I had inferred from pictures that the world was real and therefore paused, for who knows what will happen if we talk truth while climbing the stairs. In fact, I was afraid of following the picture to where it reaches right out into reality, laid against it like a ruler. I thought I would die if my name didn’t touch me, or only with is very end, leaving the inside open to so many feelers like chance rain pouring down from the clouds. You laughed and told everybody that I had mistaken the Tower of Babel for Noah in his Drunkenness.
The proportion of accident in my picture of the world falls with the rain. Sometimes, at night, diluted air. You told me that the poorer houses down by the river still mark the level of the flood, but the world divides into facts like surprised wanderers disheveled by a sudden wind. When you stopped preparing quotes from the ancient misogynists it was clear that you would forget my street.
Was it the jokes you told? Our bodies fitted one another like the links of a chain resplendent with cymbals and xylophones.

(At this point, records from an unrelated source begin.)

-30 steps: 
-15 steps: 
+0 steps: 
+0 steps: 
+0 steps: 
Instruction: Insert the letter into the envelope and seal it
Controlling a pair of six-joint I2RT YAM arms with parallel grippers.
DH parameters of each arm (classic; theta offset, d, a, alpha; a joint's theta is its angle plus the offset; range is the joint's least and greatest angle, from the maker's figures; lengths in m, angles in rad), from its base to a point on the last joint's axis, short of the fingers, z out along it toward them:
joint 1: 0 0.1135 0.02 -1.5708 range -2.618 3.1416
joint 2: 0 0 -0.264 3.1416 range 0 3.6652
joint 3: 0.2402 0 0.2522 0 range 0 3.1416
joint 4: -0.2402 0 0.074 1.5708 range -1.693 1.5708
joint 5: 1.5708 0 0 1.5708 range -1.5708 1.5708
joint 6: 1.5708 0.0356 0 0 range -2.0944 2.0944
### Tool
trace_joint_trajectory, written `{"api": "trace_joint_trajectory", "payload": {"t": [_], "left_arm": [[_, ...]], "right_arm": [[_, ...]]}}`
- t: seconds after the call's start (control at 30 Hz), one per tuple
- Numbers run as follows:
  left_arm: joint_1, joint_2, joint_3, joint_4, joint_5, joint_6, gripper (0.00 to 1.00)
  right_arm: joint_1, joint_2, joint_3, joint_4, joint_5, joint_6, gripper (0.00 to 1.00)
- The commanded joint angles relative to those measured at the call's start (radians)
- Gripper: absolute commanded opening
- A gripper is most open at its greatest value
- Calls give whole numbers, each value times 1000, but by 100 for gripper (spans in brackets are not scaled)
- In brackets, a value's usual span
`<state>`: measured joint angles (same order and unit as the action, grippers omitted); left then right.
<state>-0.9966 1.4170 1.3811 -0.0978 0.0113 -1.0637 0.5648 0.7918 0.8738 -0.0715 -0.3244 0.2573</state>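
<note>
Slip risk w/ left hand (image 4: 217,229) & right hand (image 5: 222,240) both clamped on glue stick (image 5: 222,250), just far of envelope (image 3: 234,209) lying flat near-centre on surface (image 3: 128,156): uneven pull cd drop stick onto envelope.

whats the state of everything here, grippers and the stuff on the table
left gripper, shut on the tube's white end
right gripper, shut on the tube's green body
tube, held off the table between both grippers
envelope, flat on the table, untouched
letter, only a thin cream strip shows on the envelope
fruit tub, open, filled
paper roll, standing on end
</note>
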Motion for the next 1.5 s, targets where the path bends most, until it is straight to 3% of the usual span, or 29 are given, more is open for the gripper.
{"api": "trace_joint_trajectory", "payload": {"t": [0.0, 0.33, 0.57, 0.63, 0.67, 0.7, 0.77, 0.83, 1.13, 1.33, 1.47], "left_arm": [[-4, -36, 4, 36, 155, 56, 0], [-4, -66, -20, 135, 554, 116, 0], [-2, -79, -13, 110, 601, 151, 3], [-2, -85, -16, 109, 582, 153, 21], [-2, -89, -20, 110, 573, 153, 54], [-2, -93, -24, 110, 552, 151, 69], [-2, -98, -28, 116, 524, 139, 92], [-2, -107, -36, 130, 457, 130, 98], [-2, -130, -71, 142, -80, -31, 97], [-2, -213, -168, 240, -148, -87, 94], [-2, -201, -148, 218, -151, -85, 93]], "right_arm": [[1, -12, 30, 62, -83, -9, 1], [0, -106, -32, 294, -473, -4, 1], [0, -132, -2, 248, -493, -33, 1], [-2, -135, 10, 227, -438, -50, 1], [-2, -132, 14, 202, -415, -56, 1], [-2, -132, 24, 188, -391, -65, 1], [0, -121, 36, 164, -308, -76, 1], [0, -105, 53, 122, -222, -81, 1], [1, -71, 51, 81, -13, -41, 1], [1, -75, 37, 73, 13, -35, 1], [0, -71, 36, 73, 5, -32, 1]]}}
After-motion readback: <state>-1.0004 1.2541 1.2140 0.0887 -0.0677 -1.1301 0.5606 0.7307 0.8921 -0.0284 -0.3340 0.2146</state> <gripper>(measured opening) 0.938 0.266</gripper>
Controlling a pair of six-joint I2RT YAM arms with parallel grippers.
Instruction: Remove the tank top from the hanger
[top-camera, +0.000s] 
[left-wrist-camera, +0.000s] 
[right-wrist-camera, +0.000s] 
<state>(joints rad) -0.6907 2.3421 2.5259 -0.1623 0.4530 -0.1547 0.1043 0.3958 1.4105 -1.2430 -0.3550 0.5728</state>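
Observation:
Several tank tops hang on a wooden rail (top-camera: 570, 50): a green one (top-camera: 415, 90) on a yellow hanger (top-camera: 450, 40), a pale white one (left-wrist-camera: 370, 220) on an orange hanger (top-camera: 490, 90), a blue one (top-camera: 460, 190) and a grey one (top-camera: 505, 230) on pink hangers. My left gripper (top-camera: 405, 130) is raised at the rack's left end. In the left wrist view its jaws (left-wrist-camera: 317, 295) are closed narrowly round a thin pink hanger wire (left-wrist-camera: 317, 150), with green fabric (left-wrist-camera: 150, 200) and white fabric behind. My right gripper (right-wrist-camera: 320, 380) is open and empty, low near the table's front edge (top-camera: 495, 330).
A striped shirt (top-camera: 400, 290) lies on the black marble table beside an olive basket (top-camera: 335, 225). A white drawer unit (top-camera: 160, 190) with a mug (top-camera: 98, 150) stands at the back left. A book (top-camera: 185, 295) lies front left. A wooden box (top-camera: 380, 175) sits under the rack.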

Because form is the possibility of structure, you hoped there were people watching. My desire was more like a sailor’s rolling gait, as if shifting my weight from one side to the other were a matter heavy with consequence. The salt reached saturation. You said wet was wet, without following the river farther than this sentence or looking at negative facts, their non-existent mouths twisted for explanation.
I was not sure I understood. I was naked enough to disappear in the shops windows. Your weight on me sank through my bones, and I didn’t know where I had lost my body–as if it had no vowels, as if the construction were faulty, the mesh too coarse–when you felt a sneeze coming on and fumbled for your handkerchief. I traced the law of sufficient reason down your spine. Your skin was delicate, like a retracted confession.
Everything that can be thought at all, you said, can be thought over. When I asked if you were referring to nuclear arms, genetic engineering, or marriage, you hastily closed the window. I had seen you, in the park, push a banana peel off the sandal of Constance Witherby’s statue and recite with large gestures: a poem? a funeral oration? I was not musician enough to read this score, not with the wind blowing your hair against the approach of winter, though if the swallows had stopped circling high in the solid blue, my breath would already have failed me. Sharp smell of the sea, of fish rocking in the surf. And already clouds. You said it might be different if we were able to stand outside logic. I knew by this you meant: barefoot.